Providing this generation with the right tools, he believes, will ensure the home moving process is aligned with the digital age.

However, Kempster acknowledged the need for human interaction also became apparent over the course of the pandemic.

“While it is all well and good having cutting edge technology at our fingertips, we have learnt that personal relationships are still vitally important,” he said.

He explained that this is never more true than when things go wrong, and said that when issues occur, borrowers want to be able to pick up the phone and speak to someone.

Read more: How has technology influenced the mortgage market over the last two years?

“Technology can improve the way we work, but reducing the reliance on emails with unnecessary queries, while at the same time retaining the spoken word and a bit of empathy, is the mortgage Nirvana. From that point of view, the greatest piece of technology could still be the telephone,” Kempster added.

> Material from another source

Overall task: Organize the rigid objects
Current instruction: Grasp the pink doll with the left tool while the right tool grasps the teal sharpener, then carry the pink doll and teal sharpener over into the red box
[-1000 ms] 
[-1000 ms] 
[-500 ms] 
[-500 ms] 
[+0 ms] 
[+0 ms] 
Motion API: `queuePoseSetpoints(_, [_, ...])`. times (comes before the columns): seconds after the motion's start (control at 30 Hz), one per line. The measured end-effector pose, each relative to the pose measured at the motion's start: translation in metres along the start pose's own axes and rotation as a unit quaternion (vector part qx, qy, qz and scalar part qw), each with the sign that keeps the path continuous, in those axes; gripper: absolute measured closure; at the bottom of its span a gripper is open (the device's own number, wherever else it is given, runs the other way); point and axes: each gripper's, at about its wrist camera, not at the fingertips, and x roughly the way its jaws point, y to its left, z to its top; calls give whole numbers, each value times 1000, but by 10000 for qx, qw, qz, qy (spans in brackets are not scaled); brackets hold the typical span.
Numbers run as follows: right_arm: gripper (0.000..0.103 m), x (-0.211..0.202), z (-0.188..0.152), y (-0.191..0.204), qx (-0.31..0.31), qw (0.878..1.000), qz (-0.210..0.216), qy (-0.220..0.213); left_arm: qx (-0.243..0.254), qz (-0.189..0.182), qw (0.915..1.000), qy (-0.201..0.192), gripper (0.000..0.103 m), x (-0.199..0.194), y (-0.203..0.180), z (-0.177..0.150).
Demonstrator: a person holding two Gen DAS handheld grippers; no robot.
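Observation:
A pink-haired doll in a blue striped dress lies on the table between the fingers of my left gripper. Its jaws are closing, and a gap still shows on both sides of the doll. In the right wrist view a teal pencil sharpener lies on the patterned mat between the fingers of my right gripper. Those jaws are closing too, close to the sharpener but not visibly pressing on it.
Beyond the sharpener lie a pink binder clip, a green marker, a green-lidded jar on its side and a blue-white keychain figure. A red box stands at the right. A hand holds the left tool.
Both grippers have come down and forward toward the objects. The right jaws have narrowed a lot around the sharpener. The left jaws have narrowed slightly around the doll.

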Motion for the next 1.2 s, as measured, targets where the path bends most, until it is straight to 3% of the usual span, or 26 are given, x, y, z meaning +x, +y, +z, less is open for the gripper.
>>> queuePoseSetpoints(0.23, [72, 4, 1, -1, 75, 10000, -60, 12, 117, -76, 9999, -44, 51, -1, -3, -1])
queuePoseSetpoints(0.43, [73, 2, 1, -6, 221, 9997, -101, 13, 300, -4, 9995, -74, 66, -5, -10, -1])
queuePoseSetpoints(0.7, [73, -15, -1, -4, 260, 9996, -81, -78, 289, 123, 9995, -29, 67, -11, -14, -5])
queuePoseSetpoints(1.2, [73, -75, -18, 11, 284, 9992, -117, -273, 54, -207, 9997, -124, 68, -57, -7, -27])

Ben Sampson, director of digital programmes at Yorkshire Building Society, added that technology enhancements are having a growing influence on all parts of financial services, and lending is no exception. 

“I believe that technology will help improve three main parts of the lending process as we move forward, all of which our customers are demanding,” he said.

Firstly, he explained that there is certainty; Sampson outlined how access to a customer’s data can allow lenders to provide more certainty of an appetite to lend earlier in their application. 

Secondly, Sampson said the market can use technology to automate and speed up the process so that customers can get their offer sooner, and then move to formalising their offers and securing their dream home. 

“Finally, technology could be helpful for customers to understand more about the homebuying journey and how they can prepare for this upfront,” he concluded.